**Task directions**
Write out each record below, word for word.

Stored items:

- - -

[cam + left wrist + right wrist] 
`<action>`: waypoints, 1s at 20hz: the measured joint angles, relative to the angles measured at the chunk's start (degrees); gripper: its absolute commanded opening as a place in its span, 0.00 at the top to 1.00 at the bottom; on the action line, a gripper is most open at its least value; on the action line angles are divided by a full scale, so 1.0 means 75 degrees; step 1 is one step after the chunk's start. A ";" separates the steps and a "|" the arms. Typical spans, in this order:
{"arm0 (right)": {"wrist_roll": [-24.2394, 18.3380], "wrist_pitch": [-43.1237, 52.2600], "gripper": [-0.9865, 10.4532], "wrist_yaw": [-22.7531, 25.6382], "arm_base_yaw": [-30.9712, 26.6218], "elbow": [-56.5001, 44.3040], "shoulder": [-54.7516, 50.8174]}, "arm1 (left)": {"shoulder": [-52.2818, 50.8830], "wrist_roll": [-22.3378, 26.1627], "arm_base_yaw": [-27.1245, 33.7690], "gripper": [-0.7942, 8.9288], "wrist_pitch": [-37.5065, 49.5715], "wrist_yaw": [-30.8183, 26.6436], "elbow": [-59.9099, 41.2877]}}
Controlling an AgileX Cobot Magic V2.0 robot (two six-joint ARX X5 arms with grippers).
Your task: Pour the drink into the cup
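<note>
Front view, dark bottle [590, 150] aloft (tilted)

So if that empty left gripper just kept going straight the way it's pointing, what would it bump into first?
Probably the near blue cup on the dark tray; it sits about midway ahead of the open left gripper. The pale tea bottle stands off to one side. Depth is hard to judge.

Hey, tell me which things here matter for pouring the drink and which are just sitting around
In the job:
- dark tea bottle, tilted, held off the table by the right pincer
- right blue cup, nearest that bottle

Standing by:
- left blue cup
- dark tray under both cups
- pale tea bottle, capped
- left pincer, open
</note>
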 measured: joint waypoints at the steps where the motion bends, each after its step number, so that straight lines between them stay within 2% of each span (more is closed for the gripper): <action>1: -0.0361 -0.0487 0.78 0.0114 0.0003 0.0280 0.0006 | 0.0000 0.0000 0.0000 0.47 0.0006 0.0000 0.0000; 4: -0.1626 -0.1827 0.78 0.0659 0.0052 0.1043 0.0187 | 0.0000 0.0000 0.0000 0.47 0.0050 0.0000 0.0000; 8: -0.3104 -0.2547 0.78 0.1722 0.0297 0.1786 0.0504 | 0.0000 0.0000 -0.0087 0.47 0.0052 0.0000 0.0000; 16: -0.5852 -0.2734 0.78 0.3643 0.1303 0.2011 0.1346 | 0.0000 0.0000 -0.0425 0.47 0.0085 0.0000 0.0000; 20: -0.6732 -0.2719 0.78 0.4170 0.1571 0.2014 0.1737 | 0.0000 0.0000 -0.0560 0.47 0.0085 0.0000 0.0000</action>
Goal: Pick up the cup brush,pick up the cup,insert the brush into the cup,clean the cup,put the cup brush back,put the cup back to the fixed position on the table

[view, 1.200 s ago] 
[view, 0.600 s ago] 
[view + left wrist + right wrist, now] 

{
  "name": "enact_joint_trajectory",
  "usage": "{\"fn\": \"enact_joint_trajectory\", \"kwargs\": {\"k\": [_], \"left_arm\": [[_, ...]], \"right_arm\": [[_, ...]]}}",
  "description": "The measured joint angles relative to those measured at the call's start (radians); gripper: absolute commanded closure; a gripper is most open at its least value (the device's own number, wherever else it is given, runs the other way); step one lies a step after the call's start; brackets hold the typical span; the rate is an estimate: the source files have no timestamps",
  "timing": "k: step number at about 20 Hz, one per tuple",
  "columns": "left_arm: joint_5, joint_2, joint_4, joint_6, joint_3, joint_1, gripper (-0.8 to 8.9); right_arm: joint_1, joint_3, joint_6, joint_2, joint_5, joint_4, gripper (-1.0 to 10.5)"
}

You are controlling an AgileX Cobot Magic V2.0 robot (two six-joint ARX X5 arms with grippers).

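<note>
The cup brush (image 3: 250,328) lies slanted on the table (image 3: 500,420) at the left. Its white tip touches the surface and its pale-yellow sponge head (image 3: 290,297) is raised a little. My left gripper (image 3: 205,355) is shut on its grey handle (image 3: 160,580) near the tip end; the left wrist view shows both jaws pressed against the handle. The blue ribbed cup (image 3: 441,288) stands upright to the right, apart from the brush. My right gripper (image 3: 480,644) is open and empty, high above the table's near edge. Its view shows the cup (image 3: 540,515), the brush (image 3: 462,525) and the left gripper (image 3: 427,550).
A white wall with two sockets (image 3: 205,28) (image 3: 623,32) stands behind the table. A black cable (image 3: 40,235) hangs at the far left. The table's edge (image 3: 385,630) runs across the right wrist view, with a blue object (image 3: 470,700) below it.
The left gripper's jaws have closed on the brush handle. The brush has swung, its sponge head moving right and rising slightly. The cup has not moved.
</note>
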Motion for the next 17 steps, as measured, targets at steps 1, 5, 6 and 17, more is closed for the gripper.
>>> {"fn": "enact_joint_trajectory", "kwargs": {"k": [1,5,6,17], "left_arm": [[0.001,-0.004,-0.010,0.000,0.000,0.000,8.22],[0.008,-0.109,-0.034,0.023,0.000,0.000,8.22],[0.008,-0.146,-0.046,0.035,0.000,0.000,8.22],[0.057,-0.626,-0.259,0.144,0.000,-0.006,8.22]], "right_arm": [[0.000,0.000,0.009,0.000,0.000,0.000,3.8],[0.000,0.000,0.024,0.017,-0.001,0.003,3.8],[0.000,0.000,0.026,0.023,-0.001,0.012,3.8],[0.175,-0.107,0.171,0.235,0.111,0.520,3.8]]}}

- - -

**Solution below**
[cam + left wrist + right wrist] 
`<action>`: waypoints, 1s at 20hz: the measured joint angles, relative to the angles measured at the chunk's start (degrees); gripper: its absolute commanded opening as a place in its span, 0.00 at the top to 1.00 at the bottom; on the action line, a gripper is most open at its least value; on the action line angles are divided by a full scale, so 1.0 means 75 degrees; step 1 is one step after the chunk's start. A ";" separates the steps and a "|" the arms. Typical spans, in this order:
{"arm0 (right)": {"wrist_roll": [-24.2394, 18.3380], "wrist_pitch": [-43.1237, 52.2600], "gripper": [-0.9865, 10.4532], "wrist_yaw": [-22.7531, 25.6382], "arm_base_yaw": [-30.9712, 26.6218], "elbow": [-56.5001, 44.3040], "shoulder": [-54.7516, 50.8174]}, "arm1 (left)": {"shoulder": [-52.2818, 50.8830], "wrist_roll": [-22.3378, 26.1627], "arm_base_yaw": [-27.1245, 33.7690], "gripper": [-0.7942, 8.9288], "wrist_pitch": [-37.5065, 49.5715], "wrist_yaw": [-30.8183, 26.6436], "elbow": [-59.9099, 41.2877]}}
Controlling an AgileX Cobot Magic V2.0 robot (two six-joint ARX X5 arms with grippers).
Your task: Pour the drink into the cup
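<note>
Front view, dark bottle [590, 150] aloft (tilted)

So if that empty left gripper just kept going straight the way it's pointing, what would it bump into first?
Probably the near blue cup on the dark tray; it sits about midway ahead of the open left gripper. The pale tea bottle stands off to one side. Depth is hard to judge.

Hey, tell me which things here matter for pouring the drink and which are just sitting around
In the job:
- dark tea bottle, tilted, held off the table by the right pincer
- right blue cup, nearest that bottle

Standing by:
- left blue cup
- dark tray under both cups
- pale tea bottle, capped
- left pincer, open
</note>
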 measured: joint waypoints at the steps where the motion bends, each after its step number, so that straight lines between them stay within 2% of each span (more is closed for the gripper): <action>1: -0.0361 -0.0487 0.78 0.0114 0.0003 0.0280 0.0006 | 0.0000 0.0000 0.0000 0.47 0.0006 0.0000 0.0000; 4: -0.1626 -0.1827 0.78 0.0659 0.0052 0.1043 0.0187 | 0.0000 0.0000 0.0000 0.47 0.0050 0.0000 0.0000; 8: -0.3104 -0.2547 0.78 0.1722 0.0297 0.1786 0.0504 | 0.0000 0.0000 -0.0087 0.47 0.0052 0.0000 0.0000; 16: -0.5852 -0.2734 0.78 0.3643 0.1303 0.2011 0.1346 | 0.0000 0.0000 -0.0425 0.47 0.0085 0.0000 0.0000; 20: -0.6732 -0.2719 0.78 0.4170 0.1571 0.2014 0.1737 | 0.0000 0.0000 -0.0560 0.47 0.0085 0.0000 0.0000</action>
Goal: Pick up the cup brush,pick up the cup,insert the brush into the cup,clean the cup,put the cup brush back,put the cup back to the fixed position on the table

[view, 1.200 s ago] 
[view, 0.600 s ago] 
[view + left wrist + right wrist, now] 

{
  "name": "enact_joint_trajectory",
  "usage": "{\"fn\": \"enact_joint_trajectory\", \"kwargs\": {\"k\": [_], \"left_arm\": [[_, ...]], \"right_arm\": [[_, ...]]}}",
  "description": "The measured joint angles relative to those measured at the call's start (radians); gripper: absolute commanded closure; a gripper is most open at its least value (the device's own number, wherever else it is given, runs the other way); step one lies a step after the call's start; brackets hold the typical span; the rate is an estimate: the source files have no timestamps",
  "timing": "k: step number at about 20 Hz, one per tuple",
  "columns": "left_arm: joint_5, joint_2, joint_4, joint_6, joint_3, joint_1, gripper (-0.8 to 8.9); right_arm: joint_1, joint_3, joint_6, joint_2, joint_5, joint_4, gripper (-1.0 to 10.5)"
}

You are controlling an AgileX Cobot Magic V2.0 robot (two six-joint ARX X5 arms with grippers).

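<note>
The cup brush (image 3: 250,328) lies slanted on the table (image 3: 500,420) at the left. Its white tip touches the surface and its pale-yellow sponge head (image 3: 290,297) is raised a little. My left gripper (image 3: 205,355) is shut on its grey handle (image 3: 160,580) near the tip end; the left wrist view shows both jaws pressed against the handle. The blue ribbed cup (image 3: 441,288) stands upright to the right, apart from the brush. My right gripper (image 3: 480,644) is open and empty, high above the table's near edge. Its view shows the cup (image 3: 540,515), the brush (image 3: 462,525) and the left gripper (image 3: 427,550).
A white wall with two sockets (image 3: 205,28) (image 3: 623,32) stands behind the table. A black cable (image 3: 40,235) hangs at the far left. The table's edge (image 3: 385,630) runs across the right wrist view, with a blue object (image 3: 470,700) below it.
The left gripper's jaws have closed on the brush handle. The brush has swung, its sponge head moving right and rising slightly. The cup has not moved.
</note>
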Motion for the next 17 steps, as measured, targets at steps 1, 5, 6 and 17, more is closed for the gripper.
>>> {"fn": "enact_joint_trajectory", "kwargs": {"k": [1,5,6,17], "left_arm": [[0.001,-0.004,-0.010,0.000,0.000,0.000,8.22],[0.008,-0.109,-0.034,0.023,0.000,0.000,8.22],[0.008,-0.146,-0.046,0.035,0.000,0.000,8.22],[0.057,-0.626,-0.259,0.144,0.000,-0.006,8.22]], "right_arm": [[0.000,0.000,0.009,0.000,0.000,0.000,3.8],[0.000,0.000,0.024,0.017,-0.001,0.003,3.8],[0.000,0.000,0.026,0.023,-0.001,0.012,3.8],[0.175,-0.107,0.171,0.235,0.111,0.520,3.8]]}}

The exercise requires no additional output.